A great plain surrounded us, smooth and level as the sea, with a range of hills circling from northwest to southeast. This mound, or pyramid, lying due east from the city, was probably used as a place of sacrifice. The rooms of the building that forms the apex of the structure are small, and with the peculiar arch without the keystone, the entire building being about seventy feet long and only twelve feet deep. It is rich in sculpture; the hieroglyphics on the western part are in a good state of preservation, and a certain archaeologist claims to have the key to their meaning. The entire pyramid[1] is one hundred and five feet high, "not exactly pyramidal," but with rounded sides. A staircase, seventy feet wide, one hundred and two feet high, and containing ninety steps, climbs the eastern face of the structure from the base to the platform.
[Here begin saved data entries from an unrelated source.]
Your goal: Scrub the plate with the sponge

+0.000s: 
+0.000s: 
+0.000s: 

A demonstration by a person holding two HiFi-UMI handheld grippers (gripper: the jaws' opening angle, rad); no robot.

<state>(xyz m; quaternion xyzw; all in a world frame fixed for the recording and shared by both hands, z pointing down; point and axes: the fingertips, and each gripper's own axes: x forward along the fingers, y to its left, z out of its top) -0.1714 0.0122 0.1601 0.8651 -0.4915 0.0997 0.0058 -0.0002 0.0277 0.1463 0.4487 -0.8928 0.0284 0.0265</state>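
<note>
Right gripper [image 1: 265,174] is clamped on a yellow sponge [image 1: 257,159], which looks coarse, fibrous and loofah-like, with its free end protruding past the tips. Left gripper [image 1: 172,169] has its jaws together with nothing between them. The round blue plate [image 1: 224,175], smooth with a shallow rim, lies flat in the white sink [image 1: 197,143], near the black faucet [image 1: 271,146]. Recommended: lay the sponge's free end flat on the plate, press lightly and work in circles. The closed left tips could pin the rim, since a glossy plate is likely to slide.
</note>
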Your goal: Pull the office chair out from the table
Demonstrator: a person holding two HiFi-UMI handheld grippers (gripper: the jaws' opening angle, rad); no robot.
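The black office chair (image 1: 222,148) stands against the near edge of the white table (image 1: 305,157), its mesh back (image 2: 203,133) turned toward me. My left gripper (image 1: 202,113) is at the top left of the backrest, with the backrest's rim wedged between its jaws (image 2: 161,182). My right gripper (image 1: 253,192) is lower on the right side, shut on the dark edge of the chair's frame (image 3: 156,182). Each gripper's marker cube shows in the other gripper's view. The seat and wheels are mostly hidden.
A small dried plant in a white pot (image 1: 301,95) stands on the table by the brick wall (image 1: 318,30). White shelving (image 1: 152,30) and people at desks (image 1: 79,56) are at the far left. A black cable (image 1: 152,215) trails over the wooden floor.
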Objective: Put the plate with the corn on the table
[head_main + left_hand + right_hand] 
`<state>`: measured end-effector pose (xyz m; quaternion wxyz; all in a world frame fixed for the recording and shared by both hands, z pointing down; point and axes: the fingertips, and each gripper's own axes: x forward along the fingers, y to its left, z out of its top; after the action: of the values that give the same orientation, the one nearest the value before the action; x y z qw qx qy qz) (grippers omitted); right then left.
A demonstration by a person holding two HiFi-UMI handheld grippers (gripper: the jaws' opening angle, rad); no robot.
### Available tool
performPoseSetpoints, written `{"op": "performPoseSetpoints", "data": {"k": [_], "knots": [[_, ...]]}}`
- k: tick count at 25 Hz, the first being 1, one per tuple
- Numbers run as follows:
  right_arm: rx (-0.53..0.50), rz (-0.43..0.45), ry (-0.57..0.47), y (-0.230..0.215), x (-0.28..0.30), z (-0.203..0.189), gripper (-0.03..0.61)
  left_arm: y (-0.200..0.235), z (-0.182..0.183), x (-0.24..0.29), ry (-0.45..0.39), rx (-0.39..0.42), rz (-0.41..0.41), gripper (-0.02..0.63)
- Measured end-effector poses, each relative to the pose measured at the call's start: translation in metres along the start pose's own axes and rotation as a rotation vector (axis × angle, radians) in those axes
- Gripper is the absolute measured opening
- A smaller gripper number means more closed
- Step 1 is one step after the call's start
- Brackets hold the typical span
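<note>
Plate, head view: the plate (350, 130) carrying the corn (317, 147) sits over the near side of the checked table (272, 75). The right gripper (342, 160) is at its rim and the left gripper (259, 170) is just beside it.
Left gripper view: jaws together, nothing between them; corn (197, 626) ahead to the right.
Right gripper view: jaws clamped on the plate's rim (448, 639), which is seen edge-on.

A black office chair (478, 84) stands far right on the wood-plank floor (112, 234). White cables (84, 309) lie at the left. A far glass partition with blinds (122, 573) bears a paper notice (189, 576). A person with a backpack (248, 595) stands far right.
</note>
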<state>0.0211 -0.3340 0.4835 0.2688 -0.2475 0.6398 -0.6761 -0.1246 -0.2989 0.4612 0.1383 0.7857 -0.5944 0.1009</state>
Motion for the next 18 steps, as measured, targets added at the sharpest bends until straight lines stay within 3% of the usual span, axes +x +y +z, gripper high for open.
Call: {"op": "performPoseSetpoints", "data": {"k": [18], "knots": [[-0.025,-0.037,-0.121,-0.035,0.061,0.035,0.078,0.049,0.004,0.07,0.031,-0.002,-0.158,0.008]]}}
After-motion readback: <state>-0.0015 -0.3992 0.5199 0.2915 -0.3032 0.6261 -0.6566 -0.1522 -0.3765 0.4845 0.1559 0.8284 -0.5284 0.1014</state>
The steps are narrow and steep, and we can well believe that when, as the old historians relate, the high priest kicked the body of the victim of sacrifice from the house of the altar, it fell the whole distance of a hundred feet to the ground,—that "it never stopped till it came to the bottom." We had much difficulty in getting up,

  1. Norman, who visited Yucatan between the two visits of Stephens,—1840 and 1842,—varies slightly in his measurements from the latter author, whose descriptions I follow in the main; but his examination was a hasty one, and where there is a difference, it will be safer to accept the data furnished by Stephens.